* **WHAT TO WORK ON**
In the data below, find every line that has the string "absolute", and copy it.
--- --- ---
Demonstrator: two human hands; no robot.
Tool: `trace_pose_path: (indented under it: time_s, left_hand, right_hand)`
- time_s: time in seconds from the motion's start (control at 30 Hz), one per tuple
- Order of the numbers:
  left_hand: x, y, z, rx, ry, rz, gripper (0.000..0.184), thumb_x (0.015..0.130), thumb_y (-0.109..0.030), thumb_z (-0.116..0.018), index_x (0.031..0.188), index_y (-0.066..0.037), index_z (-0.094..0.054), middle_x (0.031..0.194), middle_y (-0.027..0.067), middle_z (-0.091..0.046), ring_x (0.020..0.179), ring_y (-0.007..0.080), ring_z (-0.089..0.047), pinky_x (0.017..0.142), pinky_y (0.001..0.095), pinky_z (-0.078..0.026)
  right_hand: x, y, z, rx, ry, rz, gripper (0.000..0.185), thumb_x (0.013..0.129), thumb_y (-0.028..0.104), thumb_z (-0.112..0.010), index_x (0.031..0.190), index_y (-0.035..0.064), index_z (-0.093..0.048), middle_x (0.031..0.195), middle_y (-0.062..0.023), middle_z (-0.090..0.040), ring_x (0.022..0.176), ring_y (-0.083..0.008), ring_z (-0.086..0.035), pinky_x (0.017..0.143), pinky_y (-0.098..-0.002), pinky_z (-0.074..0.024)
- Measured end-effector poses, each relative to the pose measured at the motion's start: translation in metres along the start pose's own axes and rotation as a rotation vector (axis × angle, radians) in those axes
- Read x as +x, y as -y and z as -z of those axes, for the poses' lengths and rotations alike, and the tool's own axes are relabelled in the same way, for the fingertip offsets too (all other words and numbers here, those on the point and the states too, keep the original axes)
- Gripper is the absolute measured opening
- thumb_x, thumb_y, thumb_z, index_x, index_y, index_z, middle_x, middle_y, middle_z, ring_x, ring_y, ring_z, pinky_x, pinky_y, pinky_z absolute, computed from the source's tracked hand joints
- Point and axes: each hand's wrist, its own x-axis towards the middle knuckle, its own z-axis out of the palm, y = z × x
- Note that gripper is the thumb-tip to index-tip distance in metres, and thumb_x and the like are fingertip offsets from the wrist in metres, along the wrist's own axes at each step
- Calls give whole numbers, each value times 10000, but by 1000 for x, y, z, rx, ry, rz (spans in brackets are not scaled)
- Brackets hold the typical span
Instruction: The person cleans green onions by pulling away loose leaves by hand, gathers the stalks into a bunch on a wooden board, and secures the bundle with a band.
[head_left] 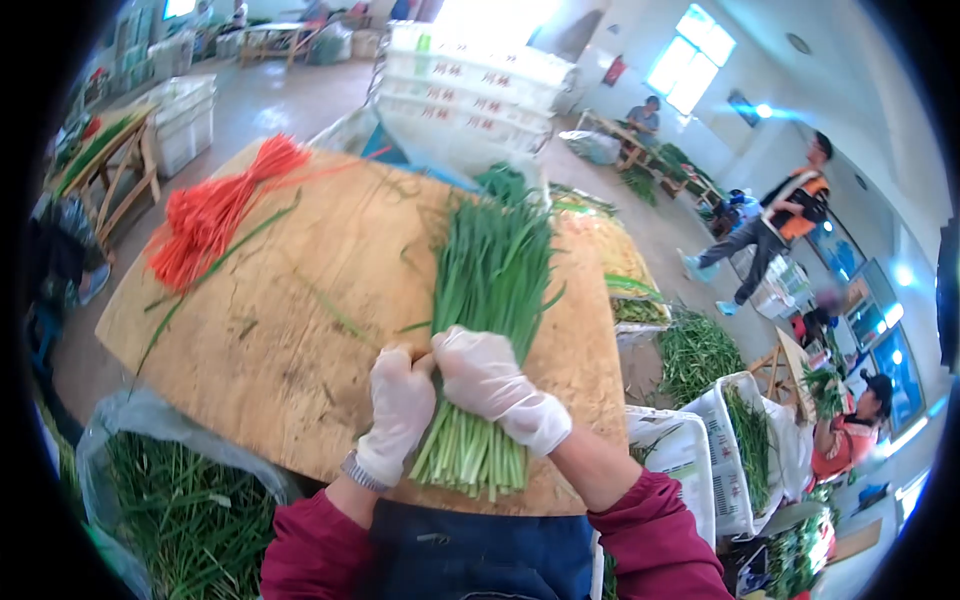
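A thick bunch of garlic chives lies on the wooden table, leaves pointing away and pale cut stems toward me. Across its lower middle lies my right hand, in a thin white glove, with its fingers curled closed at the left side of the bunch. My left hand, gloved too, is closed beside the bunch, its fingertips meeting those of my right hand. Whatever is pinched between the left fingers is hidden. A pile of red ties sits at the table's far left, with loose chive leaves near it.
A plastic bag of greens stands at the lower left. Stacked white crates rise behind the table. Crates holding greens and a heap of chives are on the right. A person is walking there; another person handles greens.
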Motion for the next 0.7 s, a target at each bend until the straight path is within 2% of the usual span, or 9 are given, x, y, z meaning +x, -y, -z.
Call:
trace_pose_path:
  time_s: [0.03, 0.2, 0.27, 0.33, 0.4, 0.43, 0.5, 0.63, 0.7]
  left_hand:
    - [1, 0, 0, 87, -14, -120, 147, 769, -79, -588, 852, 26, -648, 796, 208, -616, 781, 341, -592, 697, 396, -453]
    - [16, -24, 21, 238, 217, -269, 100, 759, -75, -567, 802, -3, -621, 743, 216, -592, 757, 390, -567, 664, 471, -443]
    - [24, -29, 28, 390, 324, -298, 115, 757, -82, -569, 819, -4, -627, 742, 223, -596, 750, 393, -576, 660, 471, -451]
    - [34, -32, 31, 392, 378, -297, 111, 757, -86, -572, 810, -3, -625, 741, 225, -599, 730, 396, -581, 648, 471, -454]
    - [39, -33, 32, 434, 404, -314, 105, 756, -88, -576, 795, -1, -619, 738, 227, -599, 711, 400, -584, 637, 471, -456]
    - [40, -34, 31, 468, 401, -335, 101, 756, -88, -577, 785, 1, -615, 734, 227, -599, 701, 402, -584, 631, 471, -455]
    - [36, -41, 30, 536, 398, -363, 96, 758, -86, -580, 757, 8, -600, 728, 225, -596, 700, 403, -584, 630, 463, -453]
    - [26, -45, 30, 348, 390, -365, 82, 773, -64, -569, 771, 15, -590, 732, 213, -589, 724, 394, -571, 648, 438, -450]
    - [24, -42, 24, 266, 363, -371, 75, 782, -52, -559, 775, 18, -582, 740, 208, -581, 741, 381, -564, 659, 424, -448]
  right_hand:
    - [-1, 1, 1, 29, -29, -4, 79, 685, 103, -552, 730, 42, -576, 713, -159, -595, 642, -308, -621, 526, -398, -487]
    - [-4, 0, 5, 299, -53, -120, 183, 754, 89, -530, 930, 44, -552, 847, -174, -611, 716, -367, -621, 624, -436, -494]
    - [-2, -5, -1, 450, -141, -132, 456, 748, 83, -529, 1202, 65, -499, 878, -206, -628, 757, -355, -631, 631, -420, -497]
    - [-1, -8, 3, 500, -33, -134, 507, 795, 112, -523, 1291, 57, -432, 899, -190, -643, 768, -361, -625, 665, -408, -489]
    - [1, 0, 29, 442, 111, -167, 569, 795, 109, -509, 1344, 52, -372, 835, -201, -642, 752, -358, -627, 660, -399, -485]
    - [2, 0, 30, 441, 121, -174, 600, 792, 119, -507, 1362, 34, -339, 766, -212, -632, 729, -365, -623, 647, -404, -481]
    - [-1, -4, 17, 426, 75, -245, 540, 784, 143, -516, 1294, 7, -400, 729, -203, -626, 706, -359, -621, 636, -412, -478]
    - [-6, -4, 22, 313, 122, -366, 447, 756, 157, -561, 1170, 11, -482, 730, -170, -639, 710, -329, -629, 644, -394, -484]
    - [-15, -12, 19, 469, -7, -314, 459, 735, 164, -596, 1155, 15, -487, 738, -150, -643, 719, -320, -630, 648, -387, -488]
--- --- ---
* **TASK OUTPUT**
- Gripper is the absolute measured opening
- thumb_x, thumb_y, thumb_z, index_x, index_y, index_z, middle_x, middle_y, middle_z, ring_x, ring_y, ring_z, pinky_x, pinky_y, pinky_z absolute, computed from the source's tracked hand joints

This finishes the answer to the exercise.